If anything, I wouldn’t want to be a part of any demographic that is too afraid to be criticized in public. That’s generally a sign of weakness, being unable to take a little ribbing. Those who have any self-esteem can take criticism in stride. I don’t mean they have to grin and bear it (hell, I encourage people to fling insults back at anyone, for any reason), I just mean that it’s pathetic if you resort to saying, “You can’t say things like that” in response to something you didn’t want to hear or read.
Instead, if a word offends you, use it every day in a different way. For example, why not use “nigger” as a synonym for “very.” For example, “Bill Gates is nigger rich,” or, “That new Tom Hanks movies is nigger good.” Don’t use it just for black people or black-related things, though don’t go out of your way to back-track if what you say might be perceived as racist, like if you say “It was so cloudy last night, it was nigger dark,” don’t draw attention to the fact that it could be misinterpreted.

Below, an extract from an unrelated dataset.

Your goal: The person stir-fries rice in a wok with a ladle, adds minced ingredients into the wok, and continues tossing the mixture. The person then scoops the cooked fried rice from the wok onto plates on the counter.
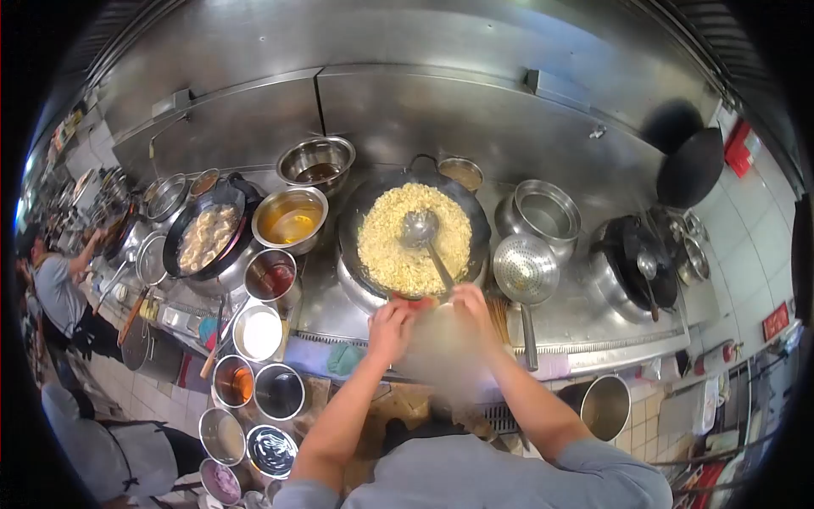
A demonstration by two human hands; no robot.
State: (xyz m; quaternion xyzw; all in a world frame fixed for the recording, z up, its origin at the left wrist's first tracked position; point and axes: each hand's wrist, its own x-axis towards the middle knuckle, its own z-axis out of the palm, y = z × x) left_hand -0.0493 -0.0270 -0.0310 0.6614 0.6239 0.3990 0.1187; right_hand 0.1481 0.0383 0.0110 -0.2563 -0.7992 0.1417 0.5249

That’s ultimately what political correctness has done, created systematized misinterpretation. Rather than drawing on overall context or the character of the person saying it (and forget about getting the benefit of the doubt), political correctness encourages misunderstandings. That is not only what political correctness was supposedly meant to stop (misunderstandings), but it runs counter to the very concept of language, because it seeks to attach a history and weight to words that the speaker never intended, defeating the very ability of people to discuss certain topics without the distortive lens of hyper-sensitivity.
I also notice that most people who get upset about certain words think nothing of using or endorsing extreme language against those they disagree with. I don’t see a lot of liberals getting offended by my verbal abuse of conservatives, nor do women hesitate to laugh at a gender joke, so long as it is at a man’s expense. It’s a classic double standard, where certain groups can be subjected to unabashed criticism, while doing so for others is taboo. It is actually a bit racist and sexist to treat groups differently, or so I have been told.
I can criticize a man for being a weepy little dick with grit in his urethra, but calling anyone (though usually a man) a whiny pussy with sand in their vagina is somehow magically “misogynistic.” I guess “misandry” is not a word discussed quite as often among feminist circles.
Maybe my ultimate complaint about political correctness is not that it misrepresents intentions and distorts communication, but that it points out and mocks the limitations of language.
My thoughts are my own, and I cannot share them with anyone. The best I can hope for is to put the intangible ideas from my head into words which I say or write. Once those words are out there, it’s up to those who hear or read them to interpret them, and there may be as many ways of interpreting what I say (and how I said it) as there are people on the planet. Try as we might, language is a poor substitute for truly peering into a person’s mind.
In any case, I could not bring myself to embrace political correctness, because it seems to encourage people to think the worst of others. That’s just a little too intolerant, even for me.